23. SEM BIC Score

23.1. Summary

The SEM BIC Score is a BIC-type score for linear structural equation models (SEMs) with continuous variables and Gaussian errors. It evaluates the fit of a DAG or SEM structure by combining the log-likelihood of the implied covariance matrix with a penalty on model complexity.

23.2. When to use

Data are continuous and reasonably Gaussian.
You are learning a DAG or SEM using algorithms like FGES, BOSS, or GRaSP.
You want a consistent, likelihood-based score that trades off fit and complexity.

23.3. Model class

Linear structural equation models with Gaussian noise.
Equivalent to evaluating a DAG with linear regressions at each node.

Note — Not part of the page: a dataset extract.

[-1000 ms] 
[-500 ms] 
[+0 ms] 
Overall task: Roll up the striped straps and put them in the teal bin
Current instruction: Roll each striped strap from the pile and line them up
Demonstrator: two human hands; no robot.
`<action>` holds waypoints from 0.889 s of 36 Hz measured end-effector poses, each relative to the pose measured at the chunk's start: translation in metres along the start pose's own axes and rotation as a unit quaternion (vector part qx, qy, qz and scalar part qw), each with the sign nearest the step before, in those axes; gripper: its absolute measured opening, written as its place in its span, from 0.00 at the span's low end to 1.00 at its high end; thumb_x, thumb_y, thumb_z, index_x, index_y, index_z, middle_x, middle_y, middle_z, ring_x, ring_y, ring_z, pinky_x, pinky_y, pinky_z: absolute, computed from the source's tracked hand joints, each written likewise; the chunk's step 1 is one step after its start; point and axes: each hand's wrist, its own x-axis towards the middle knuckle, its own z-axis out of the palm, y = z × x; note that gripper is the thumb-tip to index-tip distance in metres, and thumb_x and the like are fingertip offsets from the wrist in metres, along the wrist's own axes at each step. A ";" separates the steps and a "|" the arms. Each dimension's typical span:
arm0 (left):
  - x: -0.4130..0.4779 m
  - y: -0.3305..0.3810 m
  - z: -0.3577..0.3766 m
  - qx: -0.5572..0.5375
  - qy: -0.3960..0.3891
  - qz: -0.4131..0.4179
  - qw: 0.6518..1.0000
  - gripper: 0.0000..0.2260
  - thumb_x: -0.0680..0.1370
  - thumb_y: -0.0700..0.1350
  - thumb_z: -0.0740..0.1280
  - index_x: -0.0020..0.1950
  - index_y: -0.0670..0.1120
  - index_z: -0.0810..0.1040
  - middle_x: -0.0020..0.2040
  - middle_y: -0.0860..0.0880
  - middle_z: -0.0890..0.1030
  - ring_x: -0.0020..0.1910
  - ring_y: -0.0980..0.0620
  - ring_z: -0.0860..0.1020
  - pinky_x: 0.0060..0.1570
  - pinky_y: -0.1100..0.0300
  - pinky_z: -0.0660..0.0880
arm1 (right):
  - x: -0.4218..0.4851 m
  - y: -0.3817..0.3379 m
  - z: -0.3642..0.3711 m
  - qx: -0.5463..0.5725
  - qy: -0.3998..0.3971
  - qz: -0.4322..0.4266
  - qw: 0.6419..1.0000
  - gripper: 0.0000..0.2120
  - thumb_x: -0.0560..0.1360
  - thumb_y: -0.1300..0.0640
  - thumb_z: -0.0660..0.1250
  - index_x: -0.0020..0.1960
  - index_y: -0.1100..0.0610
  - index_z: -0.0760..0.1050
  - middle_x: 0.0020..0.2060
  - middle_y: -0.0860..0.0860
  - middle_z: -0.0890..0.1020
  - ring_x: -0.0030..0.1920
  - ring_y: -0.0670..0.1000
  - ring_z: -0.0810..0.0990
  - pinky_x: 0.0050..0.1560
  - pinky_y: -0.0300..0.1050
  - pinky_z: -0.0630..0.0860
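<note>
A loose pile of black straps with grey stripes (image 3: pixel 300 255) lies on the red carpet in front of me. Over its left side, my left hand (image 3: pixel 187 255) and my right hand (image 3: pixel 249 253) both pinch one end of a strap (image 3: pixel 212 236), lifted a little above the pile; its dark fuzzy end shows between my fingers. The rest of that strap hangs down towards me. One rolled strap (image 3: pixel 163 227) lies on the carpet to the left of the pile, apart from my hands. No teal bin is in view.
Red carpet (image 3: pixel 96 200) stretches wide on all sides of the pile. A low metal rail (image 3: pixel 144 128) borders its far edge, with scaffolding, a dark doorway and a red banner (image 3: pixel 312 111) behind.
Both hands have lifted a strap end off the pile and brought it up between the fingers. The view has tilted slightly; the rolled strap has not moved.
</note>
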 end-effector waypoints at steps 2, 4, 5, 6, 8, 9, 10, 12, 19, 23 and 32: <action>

23.4. Score form (conceptual)

The SEM BIC Score is of the form:

BIC = 2 * logL − k * ln(N)

where:

logL is the maximized log-likelihood for the model,
k is the number of free parameters (edges and variances),
N is the sample size.

In Tetrad’s convention, larger BIC values are better.

23.5. Parameters

Parameter (camelCase)	Description
`penaltyDiscount`	Double ≥ 0.0. The penalty multiplier “c” in the modified BIC-type criterion (for example, a score of the form 2·log-likelihood minus c·k·log(N), where k is the number of free parameters and N is the sample size). Larger values impose a stronger complexity penalty and yield sparser graphs; smaller values allow denser graphs. Default is 2.0.
`semBicStructurePrior`	Double ≥ 0.0. Structure prior coefficient specific to the SEM BIC score. When 0.0 (default), the score uses essentially a flat structure prior. Positive values encode a preference for certain in-degree patterns (for example, sparser graphs), acting as an additional prior on the number of edges or parents per node.
`semBicRule`	Integer. Choice of SEM BIC rule for how likelihood differences are translated into edge decisions: `1 = Chickering`, `2 = Nandy`. The Chickering rule uses likelihood differences directly; the Nandy rule uses a transformation based on the absolute value of partial correlations in place of the raw likelihood difference. Default is 1 (Chickering).
`precomputeCovariances`	Boolean. If `true`, precomputes and caches covariance (and possibly cross-covariance) matrices used by the score. This speeds up repeated scoring at the cost of additional memory. If `false`, covariances are computed on the fly, which saves memory but may be slower for large graphs or many score evaluations. Recommended: `true` for up to a few thousand variables; `false` when p is very large.
`singularityLambda`	Double. Handles singular or nearly singular covariance matrices. If `singularityLambda > 0`, that value is added to the diagonal (a ridge term) to stabilize matrix inverses. If `singularityLambda < 0`, a pseudoinverse is used instead. Default is 0.0. Use a small positive value if you encounter numerical-singularity warnings.
`effectiveSampleSize`	Integer > 0, or `-1`. If `-1` (default), the actual sample size N is used in the log(N) penalty term. If set to a positive value, the score behaves as if that were the sample size (for example, when treating weighted or subsampled data as having a different effective N).

23.6. Strengths

Well-studied, consistent under standard regularity conditions.
Efficient to compute using regression or covariance matrix factorizations.
Natural choice for continuous linear DAG/SEM learning.

23.7. Limitations

Assumes linear-Gaussian structure; may mis-score strong nonlinear or non-Gaussian relationships.
Sensitive to outliers and heteroskedasticity.